Design for experts; accomodate beginners

[ econ fp tech ]

Technologists like to think about tools from the persepective of technical merits (“Lisp is better than C—it can do XYZ and C can’t!”). Lots of arguments take place at this level. Here, I want to consider another perspective. Let’s think of new technology like we would a new species entering an ecosystem. From this perspective, what matters is whether the species has attributes that allow it to survive and propagate itself. For new “technology species”, surviving means attracting and retaining development resources (people, money, time, etc), and propagating means increasing adoption.

It’s a harsh, cruel world. A world where technological species emerge and die off, seemingly at random—technical features are relevant only insofar as they help with survival. A world where worse is worse but “worse” (in terms of technical capabilities) can often survive better than better. A world where “the market can remain irrational far longer than you can remain solvent”.

So for now let us put aside whatever personal feelings we might have about what technology is better (in our imaginary world where everyone adopted the tech we think is best) and consider this real world. It’s ugly and brutal. But it’s reality. How can new technology (and we would really prefer it be good technology) adapt and thrive in this reality?

This post looks at the question from just one angle. Is it better for survival that a technology be designed for beginners or experts? Note that I am not asking “do you personally prefer tools designed for experts or for beginners?” I am asking what is better for survival and propagation.

The situation is pretty nuanced. Let’s put aside any talk of beginners or experts for a moment and think in terms of learning curves. Every technology has a learning curve. The x-axis is “time spent learning”. Let’s call the y-axis “productivity”, basically tracking how much you can accomplish with the tool. Disclaimer: I won’t claim any of these are new ideas, this is more an exercise in clarifying how we think about things.

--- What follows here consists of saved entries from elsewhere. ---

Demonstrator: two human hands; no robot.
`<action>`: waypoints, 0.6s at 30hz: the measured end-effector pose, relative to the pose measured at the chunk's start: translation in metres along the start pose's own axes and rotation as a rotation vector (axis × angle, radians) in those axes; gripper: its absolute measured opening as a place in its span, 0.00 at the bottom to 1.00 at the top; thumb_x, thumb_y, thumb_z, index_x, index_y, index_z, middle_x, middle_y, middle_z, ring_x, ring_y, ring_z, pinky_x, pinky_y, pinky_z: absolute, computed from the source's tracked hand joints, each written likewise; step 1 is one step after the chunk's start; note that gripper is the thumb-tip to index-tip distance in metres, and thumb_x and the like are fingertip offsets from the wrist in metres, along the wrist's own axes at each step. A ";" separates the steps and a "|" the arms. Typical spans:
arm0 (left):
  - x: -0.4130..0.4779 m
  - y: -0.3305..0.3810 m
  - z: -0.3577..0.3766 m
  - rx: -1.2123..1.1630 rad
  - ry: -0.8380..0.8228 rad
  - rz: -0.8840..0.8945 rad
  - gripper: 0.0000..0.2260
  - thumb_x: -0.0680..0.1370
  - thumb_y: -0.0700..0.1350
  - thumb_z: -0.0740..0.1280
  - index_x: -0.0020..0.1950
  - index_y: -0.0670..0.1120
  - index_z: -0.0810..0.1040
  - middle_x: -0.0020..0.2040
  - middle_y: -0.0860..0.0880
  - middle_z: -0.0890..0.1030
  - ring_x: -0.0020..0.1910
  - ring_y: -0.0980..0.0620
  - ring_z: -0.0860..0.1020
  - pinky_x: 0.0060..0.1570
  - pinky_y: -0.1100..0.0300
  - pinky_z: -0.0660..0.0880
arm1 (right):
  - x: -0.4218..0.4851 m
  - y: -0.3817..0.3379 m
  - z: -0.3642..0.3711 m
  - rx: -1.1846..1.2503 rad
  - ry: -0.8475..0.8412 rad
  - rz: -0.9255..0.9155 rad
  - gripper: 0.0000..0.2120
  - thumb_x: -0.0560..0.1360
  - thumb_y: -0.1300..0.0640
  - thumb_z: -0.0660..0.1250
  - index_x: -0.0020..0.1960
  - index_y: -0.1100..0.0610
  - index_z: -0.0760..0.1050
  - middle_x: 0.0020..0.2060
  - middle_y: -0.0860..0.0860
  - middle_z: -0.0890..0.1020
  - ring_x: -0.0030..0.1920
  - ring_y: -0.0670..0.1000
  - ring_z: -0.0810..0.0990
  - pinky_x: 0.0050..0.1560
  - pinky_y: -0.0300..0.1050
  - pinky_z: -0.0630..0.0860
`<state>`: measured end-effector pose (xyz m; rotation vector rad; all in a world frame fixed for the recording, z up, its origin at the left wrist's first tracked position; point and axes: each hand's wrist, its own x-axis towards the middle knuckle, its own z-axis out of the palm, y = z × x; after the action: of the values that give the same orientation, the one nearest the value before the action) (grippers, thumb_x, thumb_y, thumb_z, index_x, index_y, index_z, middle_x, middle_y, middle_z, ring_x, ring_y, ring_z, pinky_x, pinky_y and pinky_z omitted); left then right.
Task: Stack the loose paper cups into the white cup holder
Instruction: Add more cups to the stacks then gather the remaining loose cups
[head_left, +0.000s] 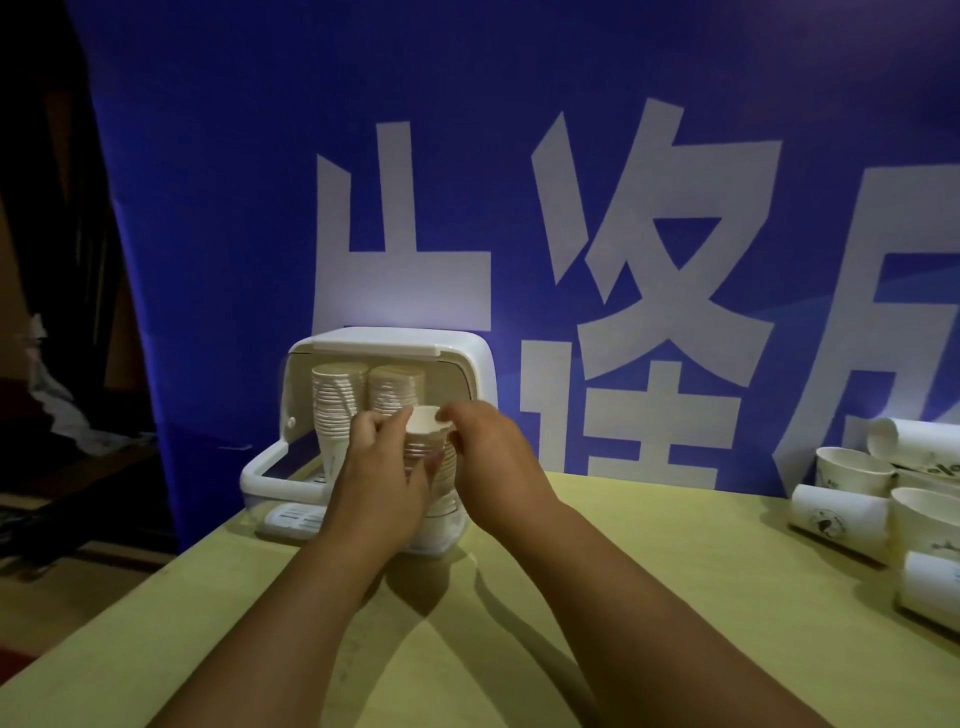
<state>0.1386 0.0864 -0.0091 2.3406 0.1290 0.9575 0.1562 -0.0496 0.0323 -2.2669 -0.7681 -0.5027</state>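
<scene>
the white cup holder stood near the far left edge of the yellow-green desk, its front open toward the person and a white rail running across its lower left side. inside it, at the back, two columns of paper cups stood upside down side by side, the left column and the middle column, both reaching close to the holder's roof. in front of them and a little to the right stood a third, the front stack, shorter than the other two, its pale top showing between the two hands.

the left hand had its fingers curled around the upper left side of the front stack, and the right hand pinched the top of that same stack from the right with thumb and fingertips. both forearms reached forward over the desk from the near edge. whether the stack's foot sat fully on the holder's floor could not be told, as the hands covered it.

well apart at the right edge of the desk lay the loose cups, some upright and some on their sides, printed with small dark marks. a blue banner with large white characters hung behind the desk.
</scene>
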 end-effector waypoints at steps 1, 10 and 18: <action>0.000 0.000 0.001 0.007 0.002 -0.004 0.24 0.81 0.53 0.67 0.76 0.53 0.67 0.70 0.52 0.62 0.67 0.49 0.71 0.61 0.53 0.76 | -0.001 0.003 0.004 -0.081 -0.022 -0.006 0.21 0.77 0.61 0.71 0.68 0.51 0.73 0.63 0.51 0.78 0.58 0.51 0.78 0.59 0.42 0.75; -0.014 0.011 -0.005 0.181 0.082 0.032 0.23 0.80 0.55 0.67 0.74 0.53 0.68 0.71 0.49 0.67 0.68 0.47 0.68 0.62 0.46 0.75 | -0.016 0.008 -0.003 0.036 0.094 0.092 0.20 0.78 0.56 0.70 0.69 0.48 0.75 0.64 0.47 0.79 0.60 0.50 0.79 0.59 0.41 0.73; -0.052 0.072 -0.015 0.117 -0.134 0.016 0.07 0.79 0.52 0.67 0.41 0.53 0.77 0.39 0.53 0.80 0.38 0.53 0.76 0.36 0.59 0.71 | -0.076 0.043 -0.078 -0.084 0.130 0.291 0.03 0.78 0.59 0.70 0.49 0.52 0.77 0.42 0.48 0.79 0.41 0.46 0.77 0.44 0.36 0.76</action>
<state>0.0817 0.0197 0.0082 2.5085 0.1160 0.8170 0.1161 -0.1597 0.0246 -2.3455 -0.3498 -0.5445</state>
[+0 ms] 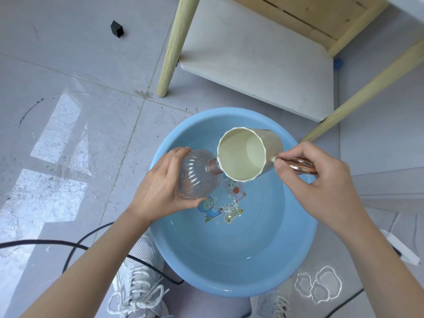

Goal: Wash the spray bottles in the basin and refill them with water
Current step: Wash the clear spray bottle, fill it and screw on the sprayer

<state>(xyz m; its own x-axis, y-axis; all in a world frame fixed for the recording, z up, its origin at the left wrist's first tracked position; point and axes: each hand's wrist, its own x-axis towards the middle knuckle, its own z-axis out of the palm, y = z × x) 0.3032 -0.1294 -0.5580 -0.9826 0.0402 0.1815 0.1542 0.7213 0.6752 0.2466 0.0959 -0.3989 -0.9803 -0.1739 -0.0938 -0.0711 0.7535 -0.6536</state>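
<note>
bottle location: clear ribbed spray bottle held over the blue basin, tilted, its neck touching the cup lip; no spray head on it
left hand: left hand wrapped round the bottle body, from the base side
right hand: right hand pinching the cup's shiny copper handle
handling: thin plastic, likely light and squeezable; wet so probably slippery; ribs give grip, hold at the wide body, not the neck
cup: cream cup tipped toward the neck; any water inside hard to see
bottle contents: fill level cannot tell
basin contents: shallow clear water over cartoon decals
step: looks like refilling, narrow neck may spill
</note>
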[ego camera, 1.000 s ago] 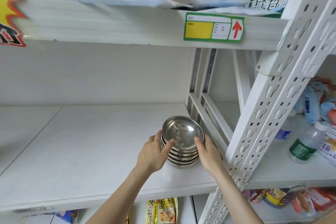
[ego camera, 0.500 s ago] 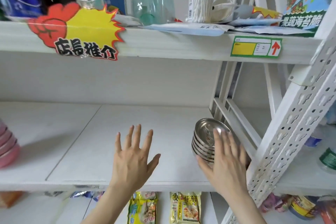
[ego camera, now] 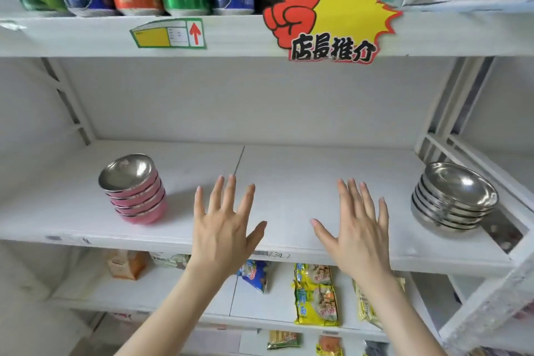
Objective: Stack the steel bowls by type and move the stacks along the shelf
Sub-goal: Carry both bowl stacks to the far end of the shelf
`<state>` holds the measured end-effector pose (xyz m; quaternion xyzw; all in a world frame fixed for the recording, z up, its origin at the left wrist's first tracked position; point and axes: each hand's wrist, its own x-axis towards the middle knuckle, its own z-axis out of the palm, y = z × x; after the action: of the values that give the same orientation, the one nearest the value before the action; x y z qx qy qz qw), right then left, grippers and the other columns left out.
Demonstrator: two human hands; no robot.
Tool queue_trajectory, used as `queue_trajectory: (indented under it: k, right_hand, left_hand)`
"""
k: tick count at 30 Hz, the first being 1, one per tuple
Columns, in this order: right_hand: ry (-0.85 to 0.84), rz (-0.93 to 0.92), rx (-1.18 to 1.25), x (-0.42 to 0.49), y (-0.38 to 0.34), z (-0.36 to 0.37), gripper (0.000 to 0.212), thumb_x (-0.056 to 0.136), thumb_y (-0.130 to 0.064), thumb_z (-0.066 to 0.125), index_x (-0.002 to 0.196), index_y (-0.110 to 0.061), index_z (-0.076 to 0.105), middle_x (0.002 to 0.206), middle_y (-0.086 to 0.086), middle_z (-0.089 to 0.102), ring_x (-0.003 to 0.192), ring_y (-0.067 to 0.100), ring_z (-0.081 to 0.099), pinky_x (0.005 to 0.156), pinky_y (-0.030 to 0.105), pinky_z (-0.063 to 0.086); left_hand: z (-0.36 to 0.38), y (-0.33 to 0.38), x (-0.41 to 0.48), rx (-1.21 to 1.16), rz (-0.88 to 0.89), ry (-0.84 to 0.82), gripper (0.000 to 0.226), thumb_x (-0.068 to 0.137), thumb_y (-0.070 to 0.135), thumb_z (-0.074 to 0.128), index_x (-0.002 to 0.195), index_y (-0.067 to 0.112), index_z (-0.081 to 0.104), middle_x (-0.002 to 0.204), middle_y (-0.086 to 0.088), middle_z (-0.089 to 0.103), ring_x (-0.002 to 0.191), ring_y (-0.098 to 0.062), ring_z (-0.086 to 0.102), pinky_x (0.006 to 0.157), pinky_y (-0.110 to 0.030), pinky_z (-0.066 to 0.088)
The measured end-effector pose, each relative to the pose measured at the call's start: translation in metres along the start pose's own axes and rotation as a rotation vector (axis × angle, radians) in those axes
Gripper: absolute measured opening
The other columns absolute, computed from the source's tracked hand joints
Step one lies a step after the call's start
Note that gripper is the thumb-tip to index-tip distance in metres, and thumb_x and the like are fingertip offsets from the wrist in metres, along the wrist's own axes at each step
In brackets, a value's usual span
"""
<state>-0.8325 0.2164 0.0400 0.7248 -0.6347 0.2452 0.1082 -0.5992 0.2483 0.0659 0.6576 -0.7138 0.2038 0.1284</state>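
Overhead, sign point(ego camera: 332, 20) reads 店長推介; left hand point(ego camera: 222, 228), right hand point(ego camera: 357, 233) spread, empty.

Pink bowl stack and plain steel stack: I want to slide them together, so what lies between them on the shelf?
Head view: bare shelf between pink stack and steel stack; only two open hands hover there.

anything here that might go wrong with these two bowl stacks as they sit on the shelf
1. The pink stack leans to one side, with its top bowl tilted; a nudge may topple it.
2. The steel stack sits at the shelf's right end, close to the front corner and the open gap by the frame; pushed further, it might slip off.
3. Both hands are open and off the bowls, so nothing steadies either stack.
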Motion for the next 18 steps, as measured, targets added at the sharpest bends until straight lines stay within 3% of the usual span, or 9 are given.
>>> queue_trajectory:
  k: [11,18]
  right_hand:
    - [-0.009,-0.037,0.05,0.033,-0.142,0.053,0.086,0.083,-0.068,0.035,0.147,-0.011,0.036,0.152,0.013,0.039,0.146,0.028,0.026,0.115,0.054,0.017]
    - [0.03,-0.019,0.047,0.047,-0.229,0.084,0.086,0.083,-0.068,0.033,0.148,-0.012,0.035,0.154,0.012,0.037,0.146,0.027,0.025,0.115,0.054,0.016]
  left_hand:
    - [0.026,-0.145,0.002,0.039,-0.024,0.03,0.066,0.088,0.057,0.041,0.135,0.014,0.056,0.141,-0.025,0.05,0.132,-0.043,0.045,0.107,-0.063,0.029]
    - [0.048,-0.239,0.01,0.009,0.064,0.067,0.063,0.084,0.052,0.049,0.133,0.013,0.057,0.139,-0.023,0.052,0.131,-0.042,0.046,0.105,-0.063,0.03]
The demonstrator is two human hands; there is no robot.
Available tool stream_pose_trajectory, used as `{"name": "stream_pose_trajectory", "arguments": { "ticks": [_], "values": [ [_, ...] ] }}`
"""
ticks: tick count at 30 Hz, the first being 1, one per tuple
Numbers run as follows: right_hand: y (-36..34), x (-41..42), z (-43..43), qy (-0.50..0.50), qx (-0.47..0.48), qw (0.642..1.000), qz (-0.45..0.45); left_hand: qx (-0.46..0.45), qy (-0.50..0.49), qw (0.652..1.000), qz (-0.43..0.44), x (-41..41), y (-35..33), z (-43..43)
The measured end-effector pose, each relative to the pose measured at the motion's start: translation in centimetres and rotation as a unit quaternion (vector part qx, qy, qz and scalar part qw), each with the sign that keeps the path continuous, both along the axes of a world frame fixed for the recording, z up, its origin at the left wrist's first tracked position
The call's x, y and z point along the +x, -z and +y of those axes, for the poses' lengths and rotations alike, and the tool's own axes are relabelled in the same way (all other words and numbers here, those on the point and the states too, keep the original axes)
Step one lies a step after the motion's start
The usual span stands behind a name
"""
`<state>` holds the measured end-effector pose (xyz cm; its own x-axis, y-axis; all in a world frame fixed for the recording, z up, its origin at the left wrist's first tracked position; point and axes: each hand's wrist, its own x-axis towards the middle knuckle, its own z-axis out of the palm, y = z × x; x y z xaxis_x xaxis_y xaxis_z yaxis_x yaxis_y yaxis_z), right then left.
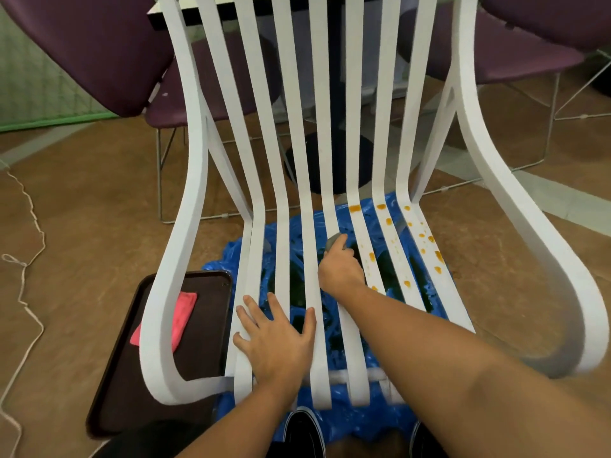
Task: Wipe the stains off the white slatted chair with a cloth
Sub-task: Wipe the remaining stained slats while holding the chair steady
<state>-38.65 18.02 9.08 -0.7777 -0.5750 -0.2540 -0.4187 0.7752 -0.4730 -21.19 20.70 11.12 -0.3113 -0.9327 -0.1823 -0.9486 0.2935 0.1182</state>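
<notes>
Your left hand (pixel 276 338) lies flat on the near-left seat slats of the white slatted chair (pixel 197 127). The fingers are spread and straight and hold nothing.

Your right hand (pixel 340 269) is further in, on a middle seat slat. Its fingers are curled tight round a grey cloth (pixel 334 241), and only a small corner of the cloth shows past the knuckles.

Orange stains (pixel 438 256) dot the three right-hand seat slats, from the bend at the backrest toward the near edge. The nearest spots are just right of your right hand.

The chair stands over a blue plastic sheet (pixel 363 421) on the brown floor. A dark tray (pixel 198 342) sits on the floor at near left, partly behind the chair's left arm loop, with a pink cloth (pixel 182 312) lying in it. Purple chairs (pixel 99 51) stand at the far side, and a rope (pixel 33 226) trails along the left.
</notes>
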Motion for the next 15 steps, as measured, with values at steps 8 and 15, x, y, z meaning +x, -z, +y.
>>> {"name": "stream_pose_trajectory", "arguments": {
  "ticks": [8,15],
  "values": [
    [0.9,-4.4,-5.8,-0.011,0.021,1.0,0.01,0.008,-0.005,1.0,-0.004,0.1,0.4,-0.2],
    [0.8,-7.3,-9.3,0.001,0.013,1.0,0.003,0.027,-0.012,1.0,-0.006,0.0,0.2,-0.5]
  ]
}}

A tool you already know how to use has a learning curve which is a flat line. You already know everything about the tool, and your productivity with the tool doesn’t go up with time: (DANGER: bad ascii art graphs to follow!!)

             |
             |
productivity |_____________ 20p
             |
             |
              -------------
                  time

The 20p is short for “20 productivity units”. Yes, that sounds silly. Stay with me. A tool which is limited in its capabilities might have a very short period of learning, then a flat curve:

                limited-tech

             |
             |
productivity |
             | ____________ 10p
             |/
              -------------
                  time

When the line slopes upward, you are learning.

A tool which is very powerful may have a very long, steep learning curve. People use the sloppy phrase “steep learning curve” a lot, but that’s not a bad thing at all. Steepness in the curve could mean you are learning a lot very quickly:

                powerful-tech

             |        _ 100p
             |       /
             |      /
             |     /
             |    /
             |   /
productivity |  /
             | /
             |/
              -------------
                  time

Notice that productivity of powerful-tech matches limited-tech at each point in time, then blows past it. The “final” productivity is 10x more. Yay! Since there is never a point in time where one is more productive with limited-tech, all else being equal, from the perspective of adoptability, powerful-tech completely dominates limited-tech.

What’s bad for adoption is not steepness, it’s nonlinearity in the learning curve. Here’s a hypothetical learning curve for some powerful tool:

       difficult-powerful-tech

|                            _ 1000p
|                           /
|                          /
|                         /
|                    ... /
|                   /
|_                _/
| \              /
|  \____________/
 ----------------------------------
              time

Obviously, these numbers and even the shape of the curve are completely made up. Again, bear with me. With a curve like this, your productivity might go down compared to the usual way you might do things. You then do lots of learning for a while, but the learning doesn’t manifest as increased productivity. You’re laying the foundations of a huge skyscraper and the work is mostly invisible. Eventually, you reach a point where your foundation is complete, and you can actually start building. Your productivity rises rapidly and you also have the mental tools needed to absorb new concepts very easily so the slope of your learning increases as well. You zip past your old productivity before you started learning the tech and eventually reach a point where you’re 10 or 100x more productive than you were previously. Awesome! Unfortunately, it’s taken a long time to get there. And in “microbenchmarks” or toy problems of the sort that are easy to discuss, the less productive tool seems to win out, break even, or be only marginally worse, so you have a hard time concocting simple, compelling examples to convince anyone else that this difficult-powerful-tech is really worth learning. People on the outside start to think of you as some sort of irrational zealot, weirdly attached to your pet technology. Sounding familiar?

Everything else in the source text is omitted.